Polarization. Fluorescence is excited with polarized radiation, and fluorescence emission path contains a polarizer before the monochromator. The “magic angle” configuration is used to cancel all effects of rotational diffusion on the recorded data. The “magic angle” configuration is achieved when cos2 θ exc·cos2 θ em = 1/3, where θ exc and θ em are the angles between the electric vector of the exciting and emission radiation, respectively, and the direction (usually vertical) of the normal to the plane containing the optical axes of both the exciting beam and the emission beam. For example, if the optical axes of the exciting and emission beams are horizontal and the exciting radiation is vertically polarized (θ exc = 0), then the polarizer in the emission path is set at θ em = 55°.

 

4.

Time resolution. The overall time resolution of the TCSPC instrument depends on the exciting pulse width, the optical pulse broadening in the monochromator, the electron transit time dispersion in the microchannel plate photomultiplier, the bandwidths and noise levels of electronic preamplifiers, and the quality of the discriminators (either constant-fraction or pico-Timing discriminators). The overall time resolution in Eq. 20can be characterized by the FWHM of the impulse response function (IRF). An IRF FWHM of 55–70 ps is desirable; 100 ps or longer is unacceptable.

 

5.

IRF recording. A cell of the same material and shape as the cell containing the protein solution is filled with a scatterer solution and also placed in the motorized slide (or turret) for the TCSPC measurement. The scatterer cell is used to measure the IRF quasi-simultaneously with the decay curve: out of each minute of photon counting, photons from the protein solution are counted for 50 s with the monochromator set to the emission wavelength, and photons from the scatterer solution are counted for 10 s with the monochromator set to the excitation wavelength (these are the real times rather than the live times; see Note 2). Photon counts from the protein and from the scatterer are stored in different memory segments of the multichannel analyzer (MCA), since transferring the data from the MCA to a computer takes longer than swapping the two cells and moving the monochromators between the two wavelengths (see Note 3). The mechanics of the slide or turret must have enough precision to ensure that the physical positions of different cells (when they are in the beam) differ by no more than 0.1 mm. The group velocity of light in the scatterer solution must match that in the protein sample, i.e., if the protein solvent is water, then the scatterer must be also in water; however, if the protein solvent contains 80 % glycerol, then the scatterer solution must also contain 80 % glycerol.

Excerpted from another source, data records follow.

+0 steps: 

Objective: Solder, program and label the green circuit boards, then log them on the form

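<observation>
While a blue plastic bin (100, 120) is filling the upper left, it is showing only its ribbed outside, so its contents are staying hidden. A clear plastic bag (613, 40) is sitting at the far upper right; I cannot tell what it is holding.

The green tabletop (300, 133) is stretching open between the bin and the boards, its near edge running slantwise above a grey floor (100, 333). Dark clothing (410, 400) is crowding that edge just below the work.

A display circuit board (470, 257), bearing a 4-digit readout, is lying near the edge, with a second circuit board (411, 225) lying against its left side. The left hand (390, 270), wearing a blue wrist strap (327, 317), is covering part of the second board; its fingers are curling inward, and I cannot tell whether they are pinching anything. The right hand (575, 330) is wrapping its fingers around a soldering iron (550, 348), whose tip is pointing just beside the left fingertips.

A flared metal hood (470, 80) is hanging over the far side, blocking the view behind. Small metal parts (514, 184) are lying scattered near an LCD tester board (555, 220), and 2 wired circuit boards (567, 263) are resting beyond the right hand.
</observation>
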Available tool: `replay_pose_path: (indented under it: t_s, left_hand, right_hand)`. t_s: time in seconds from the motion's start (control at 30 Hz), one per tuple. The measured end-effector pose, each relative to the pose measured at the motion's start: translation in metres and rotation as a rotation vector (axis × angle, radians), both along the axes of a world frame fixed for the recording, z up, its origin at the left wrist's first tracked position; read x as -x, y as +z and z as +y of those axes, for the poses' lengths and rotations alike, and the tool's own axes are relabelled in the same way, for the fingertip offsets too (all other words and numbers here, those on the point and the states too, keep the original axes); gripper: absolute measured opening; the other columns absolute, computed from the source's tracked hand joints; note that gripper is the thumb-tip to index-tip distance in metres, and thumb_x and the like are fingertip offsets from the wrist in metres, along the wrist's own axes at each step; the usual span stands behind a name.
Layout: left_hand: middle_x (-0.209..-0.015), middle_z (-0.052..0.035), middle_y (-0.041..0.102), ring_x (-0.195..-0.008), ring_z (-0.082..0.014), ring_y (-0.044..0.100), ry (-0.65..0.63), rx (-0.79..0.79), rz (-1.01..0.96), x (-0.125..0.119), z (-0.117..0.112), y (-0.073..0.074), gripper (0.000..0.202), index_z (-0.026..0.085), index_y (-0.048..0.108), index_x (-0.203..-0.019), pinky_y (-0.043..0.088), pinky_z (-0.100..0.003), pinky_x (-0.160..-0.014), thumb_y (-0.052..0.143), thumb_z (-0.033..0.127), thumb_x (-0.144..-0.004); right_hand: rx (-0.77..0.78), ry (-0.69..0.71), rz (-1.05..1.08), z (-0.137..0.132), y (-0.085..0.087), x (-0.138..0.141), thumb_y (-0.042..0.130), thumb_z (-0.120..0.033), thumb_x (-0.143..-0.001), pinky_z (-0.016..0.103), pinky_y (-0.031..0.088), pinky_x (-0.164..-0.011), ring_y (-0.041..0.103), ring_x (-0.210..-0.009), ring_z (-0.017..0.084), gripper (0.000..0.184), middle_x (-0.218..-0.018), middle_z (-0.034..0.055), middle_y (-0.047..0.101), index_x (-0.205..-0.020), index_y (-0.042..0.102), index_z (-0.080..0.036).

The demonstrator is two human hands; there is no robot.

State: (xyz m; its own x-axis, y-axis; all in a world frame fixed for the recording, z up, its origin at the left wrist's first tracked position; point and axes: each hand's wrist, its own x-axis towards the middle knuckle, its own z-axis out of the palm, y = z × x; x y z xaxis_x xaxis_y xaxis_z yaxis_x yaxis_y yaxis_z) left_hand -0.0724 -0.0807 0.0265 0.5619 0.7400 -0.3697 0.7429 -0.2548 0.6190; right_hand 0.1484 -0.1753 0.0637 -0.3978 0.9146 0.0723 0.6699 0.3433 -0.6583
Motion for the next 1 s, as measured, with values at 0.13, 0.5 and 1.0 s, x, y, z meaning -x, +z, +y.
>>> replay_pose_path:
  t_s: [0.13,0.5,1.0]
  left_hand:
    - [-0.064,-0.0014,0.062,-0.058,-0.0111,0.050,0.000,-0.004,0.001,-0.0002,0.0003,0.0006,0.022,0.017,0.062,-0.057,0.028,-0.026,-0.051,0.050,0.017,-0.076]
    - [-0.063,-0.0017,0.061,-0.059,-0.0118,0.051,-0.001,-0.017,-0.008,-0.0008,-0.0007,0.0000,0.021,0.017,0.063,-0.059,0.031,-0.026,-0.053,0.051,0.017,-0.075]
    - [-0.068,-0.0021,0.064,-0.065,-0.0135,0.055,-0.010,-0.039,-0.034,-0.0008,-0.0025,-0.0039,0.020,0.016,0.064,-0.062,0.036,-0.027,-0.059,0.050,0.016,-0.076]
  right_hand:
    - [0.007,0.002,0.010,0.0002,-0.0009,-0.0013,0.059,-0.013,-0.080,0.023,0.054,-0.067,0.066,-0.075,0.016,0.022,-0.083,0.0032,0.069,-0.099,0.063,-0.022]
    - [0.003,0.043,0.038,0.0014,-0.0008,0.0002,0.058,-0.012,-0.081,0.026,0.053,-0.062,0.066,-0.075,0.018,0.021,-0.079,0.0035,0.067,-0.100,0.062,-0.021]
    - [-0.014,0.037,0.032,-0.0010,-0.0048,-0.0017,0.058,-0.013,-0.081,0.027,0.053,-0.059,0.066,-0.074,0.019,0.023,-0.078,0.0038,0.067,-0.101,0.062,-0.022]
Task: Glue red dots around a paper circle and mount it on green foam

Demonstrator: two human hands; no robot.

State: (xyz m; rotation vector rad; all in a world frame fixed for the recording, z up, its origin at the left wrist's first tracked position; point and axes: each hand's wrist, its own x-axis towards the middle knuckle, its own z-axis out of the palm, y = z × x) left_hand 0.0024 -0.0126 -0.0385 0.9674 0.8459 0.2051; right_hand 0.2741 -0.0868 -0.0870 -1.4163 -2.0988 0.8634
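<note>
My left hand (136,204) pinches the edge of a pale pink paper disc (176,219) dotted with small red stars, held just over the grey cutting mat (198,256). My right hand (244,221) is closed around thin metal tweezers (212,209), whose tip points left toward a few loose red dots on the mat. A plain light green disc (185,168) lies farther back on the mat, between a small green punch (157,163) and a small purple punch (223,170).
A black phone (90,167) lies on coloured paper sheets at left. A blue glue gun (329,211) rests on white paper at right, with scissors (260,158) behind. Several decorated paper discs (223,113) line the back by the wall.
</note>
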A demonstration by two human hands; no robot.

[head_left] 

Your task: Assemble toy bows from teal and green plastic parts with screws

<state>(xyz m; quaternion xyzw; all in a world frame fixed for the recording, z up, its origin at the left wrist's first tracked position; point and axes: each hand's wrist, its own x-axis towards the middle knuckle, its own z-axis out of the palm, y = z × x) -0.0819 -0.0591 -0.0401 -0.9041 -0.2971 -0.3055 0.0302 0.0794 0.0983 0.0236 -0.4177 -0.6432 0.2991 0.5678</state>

Millimolar concentrations of ions that are commonly present in pH buffers, such as Na+ or H2PO4 , have insignificant effect on the group velocity and do not need to be duplicated in the scatterer solution. Ludox colloidal silica is used to make water-based scatterer solutions. The concentration of Ludox is adjusted to match within 10 % the number of scattered photons per second with the number of protein fluorescence photons per second at the peak emission wavelength.

 

6.

Duration. The goal is to register approximately 250 millions of fluorescence emission photon counts at all emission wavelengths together. The decay curves measured near the emission maximum usually have about 16 million counts per curve; those measured at 300 nm and at 450 nm have less than one million. To avoid pileup problems, the mean rate at which emission photons are detected must not exceed 1/200 of the excitation pulse rate, which equals 4.1 MHz in our experimental setup and cannot be made much higher than that because there must be sufficient time for the excited-state population to decay completely to zero before the next excitation pulse arrives. It takes 800 s to register 16 × 106 photon counts at 20 × 103 s−1 mean counting rate; however, if the dead time and quasi-simultaneous IRF recording are taken into account, then 800 s becomes about 20 min. With 20 min per wavelength and 31 wavelengths, the duration of the entire TCSPC experiment is over 10 h. This time can be cut in half if two identical fluorescence emission wings are used in parallel (T-format) as shown in Fig. 1 (see Note 4). TCSPC data from each wing are saved in separate computer files and later combined together using the program comb_tcp, which will be described in Subheading 3.2. The program shifts the decay curves and corresponding IRF before the addition to ensure the minimum possible width of the IRF for the combined data. Whether one or two wings are used to measure fluorescence emission, if the duration of the measurement at one wavelength exceeds 300 s, then the measurement is split in two or more parts of equal duration, and the results are saved in separate files to minimize the broadening of the IRF due to slow drifts in the instrument. The data are later combined using the program comb_tcp.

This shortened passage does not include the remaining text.